_Task directions_
Report back each line of the data that contains the word "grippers".

Records for the task START

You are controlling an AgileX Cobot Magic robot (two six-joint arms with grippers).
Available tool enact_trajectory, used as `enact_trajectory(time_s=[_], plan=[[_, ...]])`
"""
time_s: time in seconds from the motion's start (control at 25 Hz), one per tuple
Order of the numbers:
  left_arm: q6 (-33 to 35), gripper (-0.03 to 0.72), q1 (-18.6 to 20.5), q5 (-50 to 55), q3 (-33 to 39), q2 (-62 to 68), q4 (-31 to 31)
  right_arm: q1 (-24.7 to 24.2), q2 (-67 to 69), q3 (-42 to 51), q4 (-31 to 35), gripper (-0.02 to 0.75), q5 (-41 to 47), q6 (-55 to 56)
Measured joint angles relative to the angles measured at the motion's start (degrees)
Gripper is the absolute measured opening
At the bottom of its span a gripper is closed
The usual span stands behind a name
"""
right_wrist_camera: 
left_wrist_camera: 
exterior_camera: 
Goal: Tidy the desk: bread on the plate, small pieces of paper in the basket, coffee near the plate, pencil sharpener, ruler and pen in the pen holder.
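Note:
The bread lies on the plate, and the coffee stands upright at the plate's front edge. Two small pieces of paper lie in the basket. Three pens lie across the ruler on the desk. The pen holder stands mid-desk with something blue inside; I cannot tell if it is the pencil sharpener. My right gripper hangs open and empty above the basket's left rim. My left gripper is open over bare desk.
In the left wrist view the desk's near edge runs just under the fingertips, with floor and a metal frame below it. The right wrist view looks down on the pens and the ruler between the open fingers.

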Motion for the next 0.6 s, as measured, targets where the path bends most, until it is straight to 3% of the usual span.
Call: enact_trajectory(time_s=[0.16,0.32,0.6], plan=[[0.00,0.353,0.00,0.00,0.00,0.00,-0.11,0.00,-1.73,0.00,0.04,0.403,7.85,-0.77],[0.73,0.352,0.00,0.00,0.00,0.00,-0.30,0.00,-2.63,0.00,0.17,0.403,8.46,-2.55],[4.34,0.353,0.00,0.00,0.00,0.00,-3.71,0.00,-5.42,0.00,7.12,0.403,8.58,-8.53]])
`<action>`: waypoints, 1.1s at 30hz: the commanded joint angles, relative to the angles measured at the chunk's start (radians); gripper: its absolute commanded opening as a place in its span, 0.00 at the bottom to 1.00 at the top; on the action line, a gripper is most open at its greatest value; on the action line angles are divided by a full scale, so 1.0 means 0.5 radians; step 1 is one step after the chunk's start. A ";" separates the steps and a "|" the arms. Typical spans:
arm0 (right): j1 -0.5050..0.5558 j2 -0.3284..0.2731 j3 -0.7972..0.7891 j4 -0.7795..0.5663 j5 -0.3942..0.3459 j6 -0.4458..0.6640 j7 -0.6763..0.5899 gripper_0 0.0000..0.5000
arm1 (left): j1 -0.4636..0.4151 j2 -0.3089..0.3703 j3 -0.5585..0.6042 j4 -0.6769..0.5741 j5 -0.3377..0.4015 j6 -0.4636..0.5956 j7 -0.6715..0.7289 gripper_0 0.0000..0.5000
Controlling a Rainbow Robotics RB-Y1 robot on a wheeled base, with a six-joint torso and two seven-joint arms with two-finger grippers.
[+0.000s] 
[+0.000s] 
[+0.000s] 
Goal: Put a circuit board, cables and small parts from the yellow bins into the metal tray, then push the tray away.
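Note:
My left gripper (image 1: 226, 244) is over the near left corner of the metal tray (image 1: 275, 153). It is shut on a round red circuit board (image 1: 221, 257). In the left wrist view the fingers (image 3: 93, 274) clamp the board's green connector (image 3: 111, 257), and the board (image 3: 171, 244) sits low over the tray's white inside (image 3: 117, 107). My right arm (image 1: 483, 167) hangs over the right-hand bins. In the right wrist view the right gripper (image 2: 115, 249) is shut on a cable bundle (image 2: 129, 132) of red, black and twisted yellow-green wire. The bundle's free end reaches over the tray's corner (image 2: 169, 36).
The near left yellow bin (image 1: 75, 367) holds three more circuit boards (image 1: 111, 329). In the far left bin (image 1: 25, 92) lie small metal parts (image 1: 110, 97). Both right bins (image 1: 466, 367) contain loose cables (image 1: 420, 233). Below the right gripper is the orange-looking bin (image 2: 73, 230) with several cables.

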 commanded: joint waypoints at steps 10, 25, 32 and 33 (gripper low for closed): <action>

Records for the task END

_Problem solution_
You are controlling an AgileX Cobot Magic robot (two six-joint arms with grippers).
Controlling a Rainbow Robotics RB-Y1 robot on a wheeled base, with a six-joint torso and two seven-joint arms with two-finger grippers.

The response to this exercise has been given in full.